Thomas Broyer t.broyer at gmail.com
Fri Oct 9 15:21:57 PDT 2009


On Fri, Oct 9, 2009 at 10:33 PM, Peter Brawley <pb at artfulsoftware.com> wrote:
> Boris,
>
>> use cases that the W3C wants to discourage ...
>
> That W3C mindset promotes no greater good; it just imposes an idea of what
> use cases should and shouldn't specify. Might as wellwrite popuo removal
> into HTML5.
>
>> The use cases can still be addressed with <iframe> and a bit of pain if
>> resizing is desired, as far as I can tell.
>
> I quoted Andrew Fedoniouk
> (http://lists.whatwg.org/htdig.cgi/whatwg-whatwg.org/2007-March/010186.html),
> "There are use cases when frames are good. As an example: online (and
> offline) help systems ...  In such cases they provide level of usability
> higher than any other method of presenting content of such type."

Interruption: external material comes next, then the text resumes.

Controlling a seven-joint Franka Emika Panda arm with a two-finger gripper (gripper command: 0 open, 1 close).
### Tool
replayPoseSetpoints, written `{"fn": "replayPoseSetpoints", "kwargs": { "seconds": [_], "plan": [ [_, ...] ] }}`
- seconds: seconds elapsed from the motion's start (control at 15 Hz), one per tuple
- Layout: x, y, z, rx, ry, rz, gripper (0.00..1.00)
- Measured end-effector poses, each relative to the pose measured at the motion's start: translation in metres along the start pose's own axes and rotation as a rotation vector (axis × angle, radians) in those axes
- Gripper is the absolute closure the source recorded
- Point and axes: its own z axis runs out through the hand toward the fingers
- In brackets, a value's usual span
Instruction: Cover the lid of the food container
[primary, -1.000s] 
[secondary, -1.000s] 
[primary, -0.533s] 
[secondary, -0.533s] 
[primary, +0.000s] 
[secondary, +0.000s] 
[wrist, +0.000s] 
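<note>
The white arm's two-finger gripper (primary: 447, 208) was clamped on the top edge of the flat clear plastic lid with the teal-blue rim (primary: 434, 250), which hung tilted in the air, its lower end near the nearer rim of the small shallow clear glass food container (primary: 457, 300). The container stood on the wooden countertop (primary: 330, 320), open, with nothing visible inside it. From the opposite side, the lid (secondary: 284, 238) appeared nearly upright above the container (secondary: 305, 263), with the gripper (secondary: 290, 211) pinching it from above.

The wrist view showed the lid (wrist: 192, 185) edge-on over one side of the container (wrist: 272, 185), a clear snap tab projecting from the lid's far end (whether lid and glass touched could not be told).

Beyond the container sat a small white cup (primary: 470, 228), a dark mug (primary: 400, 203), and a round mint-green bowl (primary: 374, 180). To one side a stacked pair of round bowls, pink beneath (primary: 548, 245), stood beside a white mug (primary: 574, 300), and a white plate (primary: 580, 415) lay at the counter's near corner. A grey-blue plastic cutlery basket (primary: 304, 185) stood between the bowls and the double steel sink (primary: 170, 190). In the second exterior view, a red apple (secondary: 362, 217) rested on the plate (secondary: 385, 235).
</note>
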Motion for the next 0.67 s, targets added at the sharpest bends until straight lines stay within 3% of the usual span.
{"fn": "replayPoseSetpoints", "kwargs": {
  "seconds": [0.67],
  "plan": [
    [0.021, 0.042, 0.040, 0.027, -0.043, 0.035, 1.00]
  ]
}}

Usability of *HyperText* Markup Language involves being able to *link
to* the frameset as it is presented (which also means bookmarking).
Most users don't understand the concept of frames and don't understand
that when they bookmark a frameset (after having navigated within the
frames), what is bookmarked is not the "page" they were looking at
when they clicked the "bookmark this page" button.
While this can be made to work with JavaScript and (ab)using the #hash
part of the URL (à la AJAX applications' browser history
handling/management), it however is a usability issue with frames to
begin with.

> I've not seen a counterexample. Have you?

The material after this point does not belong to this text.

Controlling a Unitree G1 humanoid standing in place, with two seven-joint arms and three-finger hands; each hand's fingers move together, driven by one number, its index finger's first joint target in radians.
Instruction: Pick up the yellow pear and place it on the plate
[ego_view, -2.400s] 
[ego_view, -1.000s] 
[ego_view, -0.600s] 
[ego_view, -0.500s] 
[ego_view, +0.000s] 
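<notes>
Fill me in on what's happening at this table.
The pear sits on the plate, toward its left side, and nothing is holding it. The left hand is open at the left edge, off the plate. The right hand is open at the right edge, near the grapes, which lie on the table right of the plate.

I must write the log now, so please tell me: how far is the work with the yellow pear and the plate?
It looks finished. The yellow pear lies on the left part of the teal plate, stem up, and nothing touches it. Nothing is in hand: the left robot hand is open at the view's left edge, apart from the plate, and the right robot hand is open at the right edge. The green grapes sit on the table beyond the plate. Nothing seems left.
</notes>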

I find MSDN as it is now much more usable than when it used frames,
even if that means that the treeview state (which subtree is
opened/closed) isn't preserves when navigating (but trees are not
"first class citizen" of web pages, they always involve JavaScript,
and in this case, localStorage or sessionStorage (or cookies, etc.)
could preserve the treeview state between pages; for the record,
<datagrid> was an attempt to make data grids, and trees, become
first-class citizens, but it wasn't "stable" enough and has been
removed for Last Call).
For example, compare:
http://msdn.microsoft.com/en-us/library/system.collections.generic.aspx
with
http://java.sun.com/javase/6/docs/api/?../technotes/guides/collections/index.html
(and note that this URL cannot be find in *any* link anywhere in the
JavaDoc, and requires JavaScript to display the "The Collections
Framework" page; while the MSDN page, even without JavaScript,
correctly displays the "main content" and can still be navigated,
though with highly degraded usability).

See also http://help.adobe.com/en_US/AS3LCR/Flash_10.0/?flash/accessibility/AccessibilityProperties.html&flash/accessibility/class-list.html
(frames, same issue as JavaDoc, with the added possibility to control
the "classList" frame's content; only discoverable if you read the
JavaScript code in the frameset source)


>>So this is all about assuming that the bit of pain will be enough of an
>> inconvenience
>>for authors that they will either address the use case in some way not
>> involving iframes
>>at all (and which presumably has a lower pain threshild; what is this way?)
>
> As above, no-one seems able to point to a non-frameset solution.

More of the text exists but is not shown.